Military planners in Paris understood that the upper Rhine Valley, the south-western German territories and Danube river basin held strategic importance for the defense of the Republic. The Rhine offered a formidable barrier to what the French perceived as Austrian aggression and the state that controlled its crossings controlled the river and access into the territories on either side. Ready access across the Rhine and along the Rhine bank between the German states and Switzerland or through the Black Forest, gave access to the upper Danube river valley. For the French, control of the Upper Danube or any point in between, was of immense strategic value and would give the French a reliable approach to Vienna.

Original formation

The basic unit of the army, the demi-brigade, mixed the men of the old army with the recruits from the levee en masse.  Ideally, it was designed to include the regular infantry inherited from the old Royal regiments of the King, who were relatively well trained and equipped, dressed in white uniforms and wearing tarleton helmets, with the national guard units, who were less well-trained or equipped, with blue uniforms, and the  fédéré volunteer battalions, who were poorly trained and equipped, with no uniform other than a red phrygian cap and a cockade of France. In 1794, the right flank of the Armies of the Center, later called the Army of the Moselle, the entirety of the Armies of the North and the Ardennes formed the Army of the Sambre and Meuse, on 29 June 1794.  The remaining units of the former Army of the Center and the Army of the Rhine united initially on 29 November 1794 and formally on 20 April 1795, under command of General Jean-Charles Pichegru as the Army of the Rhine and Moselle. These were the French armies involved in the successes at Fleurus and the Lowlands, but the strength of the units had been enhanced by untrained conscripts.

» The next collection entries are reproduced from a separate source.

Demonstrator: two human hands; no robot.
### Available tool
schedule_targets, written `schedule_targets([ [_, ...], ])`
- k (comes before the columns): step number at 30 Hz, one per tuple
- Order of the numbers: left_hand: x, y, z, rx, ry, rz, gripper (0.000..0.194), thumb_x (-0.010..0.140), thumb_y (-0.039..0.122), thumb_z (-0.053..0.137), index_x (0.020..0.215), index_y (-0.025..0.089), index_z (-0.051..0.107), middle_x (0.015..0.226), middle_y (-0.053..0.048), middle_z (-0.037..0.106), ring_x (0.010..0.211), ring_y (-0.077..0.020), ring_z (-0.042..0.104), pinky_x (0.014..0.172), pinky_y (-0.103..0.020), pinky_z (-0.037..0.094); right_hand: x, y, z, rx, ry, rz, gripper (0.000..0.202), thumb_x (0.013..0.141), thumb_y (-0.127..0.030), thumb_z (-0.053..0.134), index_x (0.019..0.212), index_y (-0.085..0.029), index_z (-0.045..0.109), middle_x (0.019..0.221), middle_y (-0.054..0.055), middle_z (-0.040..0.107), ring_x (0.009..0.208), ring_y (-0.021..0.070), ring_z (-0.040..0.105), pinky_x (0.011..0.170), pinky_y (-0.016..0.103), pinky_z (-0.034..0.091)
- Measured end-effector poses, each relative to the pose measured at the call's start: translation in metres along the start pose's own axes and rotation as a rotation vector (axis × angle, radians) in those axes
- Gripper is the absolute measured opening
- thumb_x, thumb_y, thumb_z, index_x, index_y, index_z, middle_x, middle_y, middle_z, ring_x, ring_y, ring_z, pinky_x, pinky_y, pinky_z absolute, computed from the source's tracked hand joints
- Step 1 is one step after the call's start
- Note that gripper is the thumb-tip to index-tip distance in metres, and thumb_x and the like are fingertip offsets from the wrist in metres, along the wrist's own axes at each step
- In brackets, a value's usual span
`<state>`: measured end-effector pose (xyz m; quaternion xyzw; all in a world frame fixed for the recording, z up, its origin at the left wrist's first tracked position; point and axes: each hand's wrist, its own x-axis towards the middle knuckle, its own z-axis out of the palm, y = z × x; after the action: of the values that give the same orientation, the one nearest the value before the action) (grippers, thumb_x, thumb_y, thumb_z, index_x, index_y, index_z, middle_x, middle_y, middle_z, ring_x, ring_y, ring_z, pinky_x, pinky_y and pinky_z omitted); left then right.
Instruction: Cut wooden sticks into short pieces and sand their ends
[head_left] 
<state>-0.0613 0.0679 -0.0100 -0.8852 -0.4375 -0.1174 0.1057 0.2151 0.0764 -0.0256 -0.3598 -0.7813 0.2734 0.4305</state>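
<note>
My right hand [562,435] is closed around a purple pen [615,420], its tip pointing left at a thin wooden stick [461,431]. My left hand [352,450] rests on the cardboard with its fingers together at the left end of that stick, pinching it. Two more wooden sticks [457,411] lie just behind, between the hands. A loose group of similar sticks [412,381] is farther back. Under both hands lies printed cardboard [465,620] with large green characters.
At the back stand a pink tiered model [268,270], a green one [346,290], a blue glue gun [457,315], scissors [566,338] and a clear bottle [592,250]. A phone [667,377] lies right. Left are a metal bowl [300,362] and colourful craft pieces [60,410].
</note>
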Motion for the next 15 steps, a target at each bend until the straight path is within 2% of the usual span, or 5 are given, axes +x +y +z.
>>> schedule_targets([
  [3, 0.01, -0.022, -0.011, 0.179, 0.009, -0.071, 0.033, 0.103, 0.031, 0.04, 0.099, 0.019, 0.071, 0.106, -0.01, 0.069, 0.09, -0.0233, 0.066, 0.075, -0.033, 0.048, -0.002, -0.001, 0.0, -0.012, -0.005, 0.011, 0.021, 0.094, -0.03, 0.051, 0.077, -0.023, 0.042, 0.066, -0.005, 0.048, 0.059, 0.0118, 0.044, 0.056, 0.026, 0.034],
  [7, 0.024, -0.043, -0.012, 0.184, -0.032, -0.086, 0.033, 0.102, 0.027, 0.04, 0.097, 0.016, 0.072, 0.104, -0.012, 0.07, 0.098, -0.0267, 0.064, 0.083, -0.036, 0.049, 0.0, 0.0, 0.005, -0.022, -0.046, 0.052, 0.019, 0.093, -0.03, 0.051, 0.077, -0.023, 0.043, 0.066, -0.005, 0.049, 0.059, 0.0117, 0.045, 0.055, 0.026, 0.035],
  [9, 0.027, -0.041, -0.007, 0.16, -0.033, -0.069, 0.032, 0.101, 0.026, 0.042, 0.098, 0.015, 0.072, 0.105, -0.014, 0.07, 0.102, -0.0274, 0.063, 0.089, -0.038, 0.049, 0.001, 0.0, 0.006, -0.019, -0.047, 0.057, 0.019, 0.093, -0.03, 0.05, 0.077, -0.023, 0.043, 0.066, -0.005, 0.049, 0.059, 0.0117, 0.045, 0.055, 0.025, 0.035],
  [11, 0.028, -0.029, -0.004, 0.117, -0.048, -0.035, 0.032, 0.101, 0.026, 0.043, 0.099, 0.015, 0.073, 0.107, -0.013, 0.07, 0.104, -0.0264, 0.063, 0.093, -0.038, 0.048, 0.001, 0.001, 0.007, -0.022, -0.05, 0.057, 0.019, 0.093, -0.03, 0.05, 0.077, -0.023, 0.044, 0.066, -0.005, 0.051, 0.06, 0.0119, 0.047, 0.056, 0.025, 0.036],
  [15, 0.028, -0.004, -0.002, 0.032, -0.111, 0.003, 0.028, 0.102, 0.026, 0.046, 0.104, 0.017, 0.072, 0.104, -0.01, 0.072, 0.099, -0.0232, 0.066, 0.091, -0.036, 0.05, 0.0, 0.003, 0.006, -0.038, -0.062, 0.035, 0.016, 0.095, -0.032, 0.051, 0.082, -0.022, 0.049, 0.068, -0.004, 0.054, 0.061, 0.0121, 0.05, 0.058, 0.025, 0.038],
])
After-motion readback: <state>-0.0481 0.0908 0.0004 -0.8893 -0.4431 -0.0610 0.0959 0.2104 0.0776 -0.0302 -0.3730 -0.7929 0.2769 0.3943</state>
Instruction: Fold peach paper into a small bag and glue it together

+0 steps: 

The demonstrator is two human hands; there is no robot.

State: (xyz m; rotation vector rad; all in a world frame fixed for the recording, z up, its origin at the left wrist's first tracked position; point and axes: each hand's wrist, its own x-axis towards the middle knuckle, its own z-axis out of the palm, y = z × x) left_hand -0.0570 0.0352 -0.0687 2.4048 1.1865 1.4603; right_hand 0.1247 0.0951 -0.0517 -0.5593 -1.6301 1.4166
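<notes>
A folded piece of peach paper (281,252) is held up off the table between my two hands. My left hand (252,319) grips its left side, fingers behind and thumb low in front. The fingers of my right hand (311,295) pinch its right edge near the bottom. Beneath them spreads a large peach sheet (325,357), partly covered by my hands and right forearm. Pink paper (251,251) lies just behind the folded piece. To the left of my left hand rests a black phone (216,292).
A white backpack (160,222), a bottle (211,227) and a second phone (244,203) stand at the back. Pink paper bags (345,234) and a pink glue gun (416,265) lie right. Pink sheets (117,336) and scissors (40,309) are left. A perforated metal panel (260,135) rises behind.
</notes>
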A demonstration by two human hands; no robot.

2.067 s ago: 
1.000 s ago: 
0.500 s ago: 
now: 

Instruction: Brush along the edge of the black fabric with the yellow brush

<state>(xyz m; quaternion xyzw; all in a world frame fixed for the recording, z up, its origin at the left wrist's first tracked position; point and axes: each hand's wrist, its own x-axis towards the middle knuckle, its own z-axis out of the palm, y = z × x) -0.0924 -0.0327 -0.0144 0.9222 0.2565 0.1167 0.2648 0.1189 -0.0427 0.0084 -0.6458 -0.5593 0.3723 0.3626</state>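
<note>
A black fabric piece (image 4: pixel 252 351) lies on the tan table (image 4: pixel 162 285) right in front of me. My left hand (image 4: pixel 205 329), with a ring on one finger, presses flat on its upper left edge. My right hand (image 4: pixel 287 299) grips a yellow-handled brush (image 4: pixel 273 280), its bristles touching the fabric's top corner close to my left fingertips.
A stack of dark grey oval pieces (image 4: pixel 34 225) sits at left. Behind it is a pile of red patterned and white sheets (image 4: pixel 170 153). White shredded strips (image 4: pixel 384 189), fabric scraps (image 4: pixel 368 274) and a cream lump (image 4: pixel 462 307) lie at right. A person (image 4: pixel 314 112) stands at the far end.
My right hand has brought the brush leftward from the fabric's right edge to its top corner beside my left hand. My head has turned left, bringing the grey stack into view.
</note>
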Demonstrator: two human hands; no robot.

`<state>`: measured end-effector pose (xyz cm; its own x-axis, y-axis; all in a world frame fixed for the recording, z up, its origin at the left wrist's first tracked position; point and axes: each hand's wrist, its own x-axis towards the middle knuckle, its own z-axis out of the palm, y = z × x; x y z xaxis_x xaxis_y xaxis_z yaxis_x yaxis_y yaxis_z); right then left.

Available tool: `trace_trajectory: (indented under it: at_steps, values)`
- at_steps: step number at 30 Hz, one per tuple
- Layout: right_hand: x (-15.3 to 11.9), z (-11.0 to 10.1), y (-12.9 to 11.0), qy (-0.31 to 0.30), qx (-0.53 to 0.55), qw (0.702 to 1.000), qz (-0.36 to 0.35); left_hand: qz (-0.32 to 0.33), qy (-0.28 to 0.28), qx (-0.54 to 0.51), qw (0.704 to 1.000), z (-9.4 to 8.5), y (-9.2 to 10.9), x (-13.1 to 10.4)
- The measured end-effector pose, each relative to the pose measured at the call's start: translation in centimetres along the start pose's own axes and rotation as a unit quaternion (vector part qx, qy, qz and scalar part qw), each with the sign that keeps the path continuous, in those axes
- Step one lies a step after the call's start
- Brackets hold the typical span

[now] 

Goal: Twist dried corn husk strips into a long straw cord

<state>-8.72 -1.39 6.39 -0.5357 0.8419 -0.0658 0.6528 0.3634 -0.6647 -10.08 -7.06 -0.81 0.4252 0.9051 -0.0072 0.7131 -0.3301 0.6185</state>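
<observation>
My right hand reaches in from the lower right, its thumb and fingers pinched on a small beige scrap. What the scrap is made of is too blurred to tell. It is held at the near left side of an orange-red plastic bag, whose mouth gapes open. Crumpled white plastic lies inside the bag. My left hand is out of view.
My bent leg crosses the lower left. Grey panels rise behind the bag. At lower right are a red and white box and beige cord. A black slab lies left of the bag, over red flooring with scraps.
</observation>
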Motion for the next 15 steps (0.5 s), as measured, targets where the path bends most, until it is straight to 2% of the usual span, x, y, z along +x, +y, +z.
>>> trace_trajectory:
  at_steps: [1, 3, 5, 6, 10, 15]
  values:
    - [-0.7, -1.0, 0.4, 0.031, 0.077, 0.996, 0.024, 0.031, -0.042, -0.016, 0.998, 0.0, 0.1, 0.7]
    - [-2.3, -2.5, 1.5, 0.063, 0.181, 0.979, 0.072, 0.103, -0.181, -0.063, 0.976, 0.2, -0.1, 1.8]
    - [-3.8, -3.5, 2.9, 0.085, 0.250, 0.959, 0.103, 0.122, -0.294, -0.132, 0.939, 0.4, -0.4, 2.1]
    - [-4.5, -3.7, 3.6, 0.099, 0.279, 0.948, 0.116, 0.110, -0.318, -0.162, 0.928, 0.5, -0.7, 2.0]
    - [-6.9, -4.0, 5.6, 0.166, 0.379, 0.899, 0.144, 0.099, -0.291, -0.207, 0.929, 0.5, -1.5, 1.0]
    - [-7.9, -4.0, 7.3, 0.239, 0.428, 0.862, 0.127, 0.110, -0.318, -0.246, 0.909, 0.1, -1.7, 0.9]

Pressures exerted by the Coalition forces on the French front at the Rhine required the movement of the Army of Sambre and Meuse troops from the Fortress of Luxembourg, Belgium and the Netherlands into a unit on the middle Rhine. These units were reorganized into task forces that wcould engage the Austrian and Coalition forces directly in the Rhineland. Its paper strength equaled close to 83,000 men, although its actual strength was considerably less. By 1 October 1795, some of the troops had been assembled in five locations to form an advanced guard of 63,615, men commanded by the veteran General of Division François Joseph Lefebvre.  General Louis Friant's division of 3,296 men remained at the Luxembourg fortress and General Antoine Morlot's division of 3,471 remained in Aachen.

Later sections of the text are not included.